SOLARIS provides users with services not only through the beamlines but also with complementary installations located at the Centre, e.g. the cryogenic electron microscopes (Cryo–EM) operating since 2019. In its three-year history, the Cryo–EM facility has become a fully operational centre for cryo-electron microscopy, working with researchers from Poland and across central and eastern Europe. The facility gives access to two high-end cryo-electron microscopes, i.e. Glacios and Krios G3i (both from Thermo Fisher Scientific). Glacios is fully dedicated to measurements at liquid nitrogen temperatures and is equipped with two cameras allowing micro-electron diffraction experiments or high- and low-dose imaging. The available system allows for obtaining density maps with a resolution of less than 3 Å for average and big particles (400 kDa and more) and 4–5 Å for small particles (less than 200 kDa). The second microscope, Titan Krios G3i, is equipped with a very flexible three-condenser lens system and constant power lens optics, which in combination with a field emission gun (FEG) electron emitter allows very stable high-resolution imaging. Two direct electron detectors assure fluent workflow and high throughput of any single-particle analysis or cryo-electron tomography experiment. The combination of microscope and detector properties allows getting the acquisition rate of more than 700 images per hour and by this good quality dataset over a single night of collection. Cryo-EM allowed for the performing of first-class research related to a number of biomedical projects. Strong examples of such studies are, among others, the design of new artificial protein cages published by K. Majsterkiewicz et. al. [31], new types of antibiotic mechanisms by D. Ghilarov et. al. [32], virus-like particles for cancer diagnostic and therapy by M. Ruszkowski et. al. [33] or programable virus-like particles for new vaccines by A.P. Biela [34].
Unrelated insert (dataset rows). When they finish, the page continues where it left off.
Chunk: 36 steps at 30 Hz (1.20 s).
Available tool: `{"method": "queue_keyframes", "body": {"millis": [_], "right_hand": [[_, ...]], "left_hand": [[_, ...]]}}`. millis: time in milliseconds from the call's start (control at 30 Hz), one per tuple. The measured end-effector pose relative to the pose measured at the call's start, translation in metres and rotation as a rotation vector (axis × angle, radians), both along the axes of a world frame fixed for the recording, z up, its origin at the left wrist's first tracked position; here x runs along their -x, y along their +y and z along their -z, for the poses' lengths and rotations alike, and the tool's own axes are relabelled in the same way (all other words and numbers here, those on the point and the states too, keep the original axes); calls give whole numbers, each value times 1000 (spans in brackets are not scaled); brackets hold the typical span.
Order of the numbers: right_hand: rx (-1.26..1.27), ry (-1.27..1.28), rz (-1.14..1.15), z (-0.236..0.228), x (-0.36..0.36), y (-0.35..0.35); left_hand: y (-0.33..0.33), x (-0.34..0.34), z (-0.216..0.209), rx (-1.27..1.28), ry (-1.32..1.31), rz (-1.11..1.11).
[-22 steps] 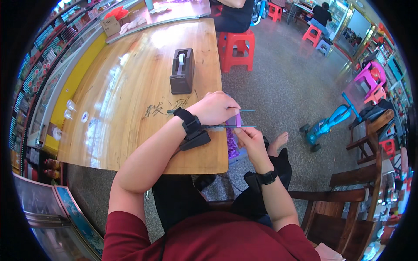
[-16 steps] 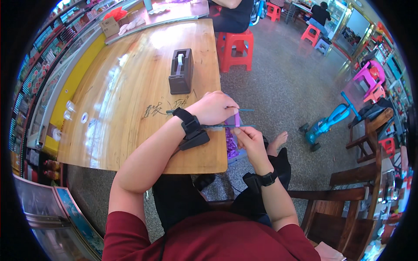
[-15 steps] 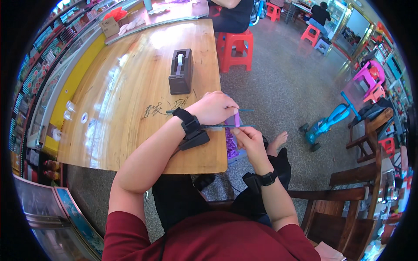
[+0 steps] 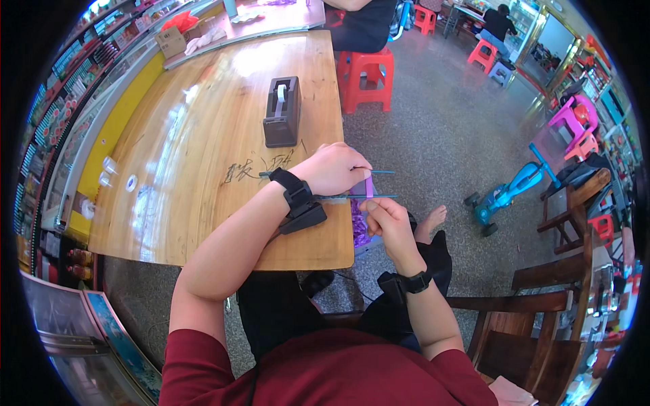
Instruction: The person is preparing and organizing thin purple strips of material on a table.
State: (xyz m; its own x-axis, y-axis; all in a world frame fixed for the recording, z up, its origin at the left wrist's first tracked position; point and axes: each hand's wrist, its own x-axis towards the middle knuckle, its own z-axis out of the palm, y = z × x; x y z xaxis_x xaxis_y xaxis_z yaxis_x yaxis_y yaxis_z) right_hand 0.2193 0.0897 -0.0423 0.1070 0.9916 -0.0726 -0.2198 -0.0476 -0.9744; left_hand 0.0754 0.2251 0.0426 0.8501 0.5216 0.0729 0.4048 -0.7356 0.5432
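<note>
Over the table's right edge, my left hand (image 4: 333, 169) is closed with its thumb and fingers pinching a thin dark-green rod (image 4: 383, 172). A second thin rod (image 4: 384, 196) lies roughly parallel, nearer to me. Between the two rods stretches a short purple strip (image 4: 369, 187). My right hand (image 4: 388, 218) is just below the nearer rod, its thumb and forefinger pressed together close to the strip's lower end. What sits in that pinch is too small to make out. Shiny purple material (image 4: 359, 227) shows below the hands, beside the table edge.
A black tape dispenser (image 4: 282, 111) stands on the wooden table (image 4: 203, 135) beyond my left hand. Past the table edge are a red stool (image 4: 366, 74) with a seated person, a blue children's ride-on (image 4: 511, 193), and a wooden chair (image 4: 521, 325) at my right.
My right hand has shifted very slightly and its fingers look more curled. The left hand, rods and purple strip keep their places.
</note>
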Motion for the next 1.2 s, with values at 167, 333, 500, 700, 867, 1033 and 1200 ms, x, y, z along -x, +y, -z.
{"method": "queue_keyframes", "body": {"millis": [167, 333, 500, 700, 867, 1033, 1200], "right_hand": [[30, 23, 2, -8, 3, -1], [9, 45, 19, -11, 6, -4], [-19, 47, 34, -12, 10, -6], [8, 51, 48, -10, 8, -5], [16, 57, 45, -15, 7, -6], [29, 72, 68, -18, 9, -7], [26, -197, 81, -43, -5, -10]], "left_hand": [[-1, -1, 2, -56, -47, -8], [-1, -1, 2, -38, -27, -6], [-6, 3, 4, -81, -78, -14], [-35, 12, -3, 129, -35, -190], [-46, 7, -27, 814, 158, -223], [-42, 7, -14, 962, 65, -218], [-42, 11, -7, 1076, -44, -191]]}}
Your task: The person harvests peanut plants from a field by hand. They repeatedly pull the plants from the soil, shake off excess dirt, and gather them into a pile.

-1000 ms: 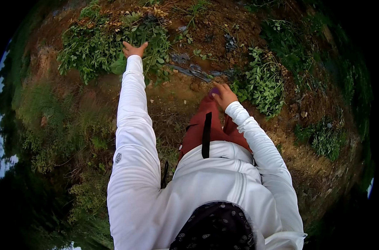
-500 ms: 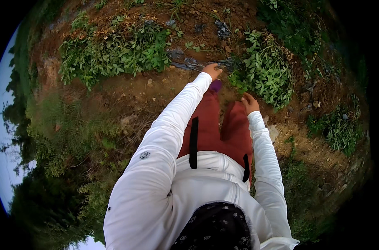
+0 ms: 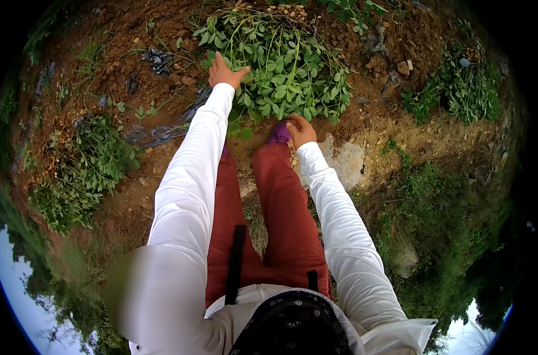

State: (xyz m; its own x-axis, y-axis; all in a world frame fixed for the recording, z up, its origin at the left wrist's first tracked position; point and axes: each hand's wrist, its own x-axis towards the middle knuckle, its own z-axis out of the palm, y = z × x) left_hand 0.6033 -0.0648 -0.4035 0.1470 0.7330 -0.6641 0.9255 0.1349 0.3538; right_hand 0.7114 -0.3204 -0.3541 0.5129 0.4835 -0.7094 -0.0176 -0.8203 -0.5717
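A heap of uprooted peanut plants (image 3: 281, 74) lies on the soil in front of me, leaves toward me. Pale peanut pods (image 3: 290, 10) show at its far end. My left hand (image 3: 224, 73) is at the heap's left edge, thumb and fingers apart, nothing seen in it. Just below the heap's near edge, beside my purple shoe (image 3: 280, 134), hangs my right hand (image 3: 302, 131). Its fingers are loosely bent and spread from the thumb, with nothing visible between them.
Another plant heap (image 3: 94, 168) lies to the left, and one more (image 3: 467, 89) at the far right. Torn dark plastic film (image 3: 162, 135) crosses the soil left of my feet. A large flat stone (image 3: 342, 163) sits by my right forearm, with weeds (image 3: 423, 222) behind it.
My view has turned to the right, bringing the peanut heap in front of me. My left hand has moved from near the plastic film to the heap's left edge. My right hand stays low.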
It is worth mentioning that SOLARIS explores the potential for the industrial use of the available beamlines and the cryo-EM facility. Because of its unique status as the only synchrotron light source in central and eastern Europe, SOLARIS has the potential to become the leading applied research facility in the region. However, as evidenced by the experiences of other facilities, industry cooperation is linked to specific challenges and requires a comprehensive approach. In general, academic users of synchrotron radiation facilities have the necessary expertise to plan the experiments, perform the measurements semiautonomously, with limited support from beamline scientists, and perform a complete data analysis.

Industrial users, on the other hand, often face timely and economical restrictions when training in measurement techniques that may often be perceived as overly theoretical for application-related questions. Limited resources available for experiment planning and advanced data analysis lead to a situation with significant growth potential for the adaptation of synchrotron radiation for industrial applications. However, synchrotron radiation might be used for a wide field of economic activity, such as production, quality control, or research and development. Therefore, an Industry Liaison Office was recently created at SOLARIS, to overcome the barriers for industrial users, increase the share of applied research experiments at the facility, and provide a comprehensive service for our partners.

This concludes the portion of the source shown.